**Activity:**
Once you have located the line containing "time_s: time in" in the material below, return it exactly along with each line after it through the line containing "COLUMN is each".

========================================================================

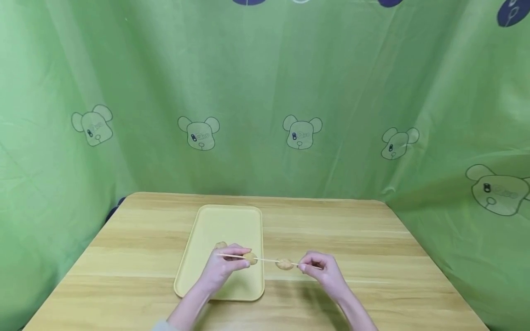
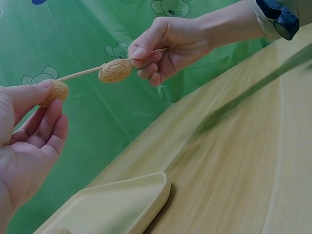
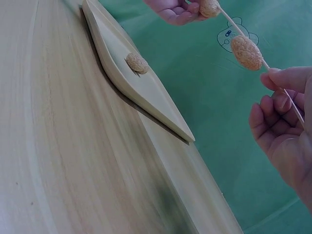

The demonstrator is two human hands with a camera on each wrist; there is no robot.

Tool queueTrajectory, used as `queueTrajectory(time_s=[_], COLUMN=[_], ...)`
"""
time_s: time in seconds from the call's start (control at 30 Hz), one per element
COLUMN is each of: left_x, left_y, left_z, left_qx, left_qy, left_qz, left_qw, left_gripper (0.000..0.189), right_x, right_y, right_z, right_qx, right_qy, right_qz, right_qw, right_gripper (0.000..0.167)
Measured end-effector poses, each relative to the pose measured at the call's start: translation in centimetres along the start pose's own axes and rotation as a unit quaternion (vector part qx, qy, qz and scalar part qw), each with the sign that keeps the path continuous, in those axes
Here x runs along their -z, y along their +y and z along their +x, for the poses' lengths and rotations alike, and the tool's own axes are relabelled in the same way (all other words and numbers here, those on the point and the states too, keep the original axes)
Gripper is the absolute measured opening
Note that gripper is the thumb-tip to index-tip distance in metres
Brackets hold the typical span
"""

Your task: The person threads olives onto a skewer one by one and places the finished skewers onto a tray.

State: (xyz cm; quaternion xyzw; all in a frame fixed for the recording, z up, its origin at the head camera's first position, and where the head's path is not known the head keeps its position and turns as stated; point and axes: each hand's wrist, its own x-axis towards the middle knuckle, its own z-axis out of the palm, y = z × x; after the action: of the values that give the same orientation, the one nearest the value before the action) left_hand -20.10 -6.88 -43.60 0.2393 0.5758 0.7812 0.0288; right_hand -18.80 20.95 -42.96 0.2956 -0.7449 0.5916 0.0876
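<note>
Right grip (image 1: 325, 270) on skewer (image 1: 267, 260); outside tray (image 1: 232, 225)

1. The head view looks forward and down from the near side, far enough back to take in most of the bench (image 1: 331, 230), the whole outline of the tray (image 1: 232, 225) and the far green curtain (image 1: 248, 174).
2. The left wrist view looks, tilted, from close beside the left hand (image 2: 29, 161) toward the right hand (image 2: 183, 46).
3. The right wrist view, steeply tilted, looks from close by the right hand leftward.
4. Both wrist views share the stick (image 2: 80, 74), both hands and part of the tray.
</note>
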Motion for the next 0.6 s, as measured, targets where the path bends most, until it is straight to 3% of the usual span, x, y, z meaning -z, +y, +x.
queueTrajectory(time_s=[0.23, 0.43, 0.6], left_x=[-0.25, -0.35, -0.37], left_y=[0.05, 0.02, -0.09], left_z=[0.46, 0.39, 0.33], left_qx=[0.004, 0.004, 0.008], left_qy=[0.0, -0.006, -0.009], left_qz=[0.007, -0.021, -0.032], left_qw=[1.0, 0.9998, 0.9994], left_gripper=[0.036, 0.027, 0.031], right_x=[-0.03, -0.15, -0.42], right_y=[-0.16, -0.24, -0.15], right_z=[0.14, 0.26, 0.32], right_qx=[0.003, 0.005, 0.017], right_qy=[0.005, 0.006, 0.007], right_qz=[-0.002, -0.002, 0.009], right_qw=[1.0, 1.0, 0.9998], right_gripper=[0.009, 0.01, 0.009])
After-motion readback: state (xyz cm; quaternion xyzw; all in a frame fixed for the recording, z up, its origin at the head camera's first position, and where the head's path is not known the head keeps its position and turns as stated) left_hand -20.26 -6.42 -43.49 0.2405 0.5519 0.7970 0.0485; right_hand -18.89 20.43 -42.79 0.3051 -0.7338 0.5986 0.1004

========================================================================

**Exercise result:**
time_s: time in seconds from the call's start (control at 30 Hz), one per element
COLUMN is each of: left_x, left_y, left_z, left_qx, left_qy, left_qz, left_qw, left_gripper (0.000..0.189), right_x, right_y, right_z, right_qx, right_qy, right_qz, right_qw, right_gripper (0.000..0.167)

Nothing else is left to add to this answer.